The Kenneth Road Bridge was removed three years ago. Bids for the $4.75 million project are just now being submitted.

Three years ago the Kenneth Road Bridge was removed and transferred to Grandview for use as a pedestrian bridge. Photo by Adam Vescovi. 

Bids taken for Kenneth Road Bridge 

By Jill Draper

Finally! Bids were submitted at the end of October for rebuilding Kenneth Road bridge over the Blue River on the border of Missouri and Kansas. A contract for the estimated $4.75 million project should be approved in three months and construction should begin by late winter, according to the Kansas City Public Works Department.

A bridge at the same spot was damaged by a truck in 1996 and a one-lane temporary replacement for it (a portable pre-fab Bailey bridge) was hit by another truck in 2008. The crossing that connects Kenneth Road to 151st Street has been closed ever since.

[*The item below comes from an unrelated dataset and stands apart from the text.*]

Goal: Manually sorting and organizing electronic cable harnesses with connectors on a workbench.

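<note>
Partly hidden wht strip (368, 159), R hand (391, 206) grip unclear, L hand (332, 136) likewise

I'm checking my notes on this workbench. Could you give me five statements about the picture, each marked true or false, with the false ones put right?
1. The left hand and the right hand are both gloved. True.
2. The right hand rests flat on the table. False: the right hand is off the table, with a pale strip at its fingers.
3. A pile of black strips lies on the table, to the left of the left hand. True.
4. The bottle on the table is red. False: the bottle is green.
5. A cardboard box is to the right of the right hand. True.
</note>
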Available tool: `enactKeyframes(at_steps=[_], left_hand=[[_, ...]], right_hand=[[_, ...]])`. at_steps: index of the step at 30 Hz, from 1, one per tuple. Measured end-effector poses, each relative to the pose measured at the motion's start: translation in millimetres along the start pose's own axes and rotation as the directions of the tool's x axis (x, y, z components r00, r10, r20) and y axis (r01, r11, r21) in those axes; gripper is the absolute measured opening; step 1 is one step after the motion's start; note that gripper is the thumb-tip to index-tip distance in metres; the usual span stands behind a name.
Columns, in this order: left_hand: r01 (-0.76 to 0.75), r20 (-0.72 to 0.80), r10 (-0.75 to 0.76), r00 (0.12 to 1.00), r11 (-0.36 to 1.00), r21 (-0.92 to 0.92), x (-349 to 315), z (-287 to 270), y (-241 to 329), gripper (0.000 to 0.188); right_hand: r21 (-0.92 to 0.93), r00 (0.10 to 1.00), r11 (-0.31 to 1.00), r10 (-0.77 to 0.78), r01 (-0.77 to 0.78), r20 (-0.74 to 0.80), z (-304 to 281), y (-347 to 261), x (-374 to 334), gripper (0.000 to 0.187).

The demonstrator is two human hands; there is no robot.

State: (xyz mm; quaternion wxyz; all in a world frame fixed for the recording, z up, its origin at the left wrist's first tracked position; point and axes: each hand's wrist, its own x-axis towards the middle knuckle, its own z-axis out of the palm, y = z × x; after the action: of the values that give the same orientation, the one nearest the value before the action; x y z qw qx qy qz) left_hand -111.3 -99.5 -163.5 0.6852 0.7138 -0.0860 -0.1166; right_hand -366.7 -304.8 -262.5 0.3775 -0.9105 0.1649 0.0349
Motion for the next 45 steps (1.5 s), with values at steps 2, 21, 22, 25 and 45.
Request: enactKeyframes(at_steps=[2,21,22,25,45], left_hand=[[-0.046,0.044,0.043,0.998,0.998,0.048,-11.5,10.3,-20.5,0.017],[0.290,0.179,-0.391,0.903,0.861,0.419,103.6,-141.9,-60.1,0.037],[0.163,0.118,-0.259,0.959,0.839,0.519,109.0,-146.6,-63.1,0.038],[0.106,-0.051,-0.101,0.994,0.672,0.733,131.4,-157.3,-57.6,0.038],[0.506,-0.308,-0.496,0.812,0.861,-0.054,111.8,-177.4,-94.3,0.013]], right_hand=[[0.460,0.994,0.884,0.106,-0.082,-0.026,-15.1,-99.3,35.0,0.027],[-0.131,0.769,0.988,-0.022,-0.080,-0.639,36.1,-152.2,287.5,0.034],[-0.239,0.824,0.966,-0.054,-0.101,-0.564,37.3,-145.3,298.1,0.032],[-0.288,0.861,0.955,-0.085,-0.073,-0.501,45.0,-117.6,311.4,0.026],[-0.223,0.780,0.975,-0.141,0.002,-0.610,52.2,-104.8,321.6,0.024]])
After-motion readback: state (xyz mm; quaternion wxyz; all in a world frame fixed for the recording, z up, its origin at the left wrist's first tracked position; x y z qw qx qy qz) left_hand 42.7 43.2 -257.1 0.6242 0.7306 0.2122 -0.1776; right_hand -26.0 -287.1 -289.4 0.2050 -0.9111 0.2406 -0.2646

When local officials gathered there three years ago, they held a ceremony to kick-off plans to transfer the damaged structure to Grandview to be rebuilt as a pedestrian bridge connecting Longview Trail to the historic Truman farmhouse. A new and improved two-lane bridge with a sidewalk would be built across the Blue River by fall 2018, they said.

But that didn’t happen, to the dismay of residents in the area who have had to drive an alternate route for more than 10 years.

Why the most recent delay? Kansas City officials say it was caused by a holdup in the transfer of land from the Blue River Parkway. Since Jackson County used federal funds to help acquire the park, the removal of some land for the bridge embankment, roadway realignment and temporary easements triggered an environmental review. And there are many players involved—the new bridge is being financed by Kansas City, Jackson County, Overland Park and the Loch Lloyd neighborhood, with the Missouri Department of Transportation joining in as part of the approval process.

The old Kenneth Rd. Bridge was purchased by Grandview to be used as a foot bridge along the Presidential Trail near Truman’s farmhouse.

Meanwhile, Grandview has seen its own delay in rebuilding the old bridge along a section of the Presidential Trail which connects to Longview Lake Trail near Truman’s farmhouse. 

“We still plan on putting it up in at least one location, and we actually have enough to put two bridges up. Getting some reasonable prices has been difficult,” says Valerie Poindexter, Grandview communications manager. She says it’s likely the project will happen in 2020 or 2021.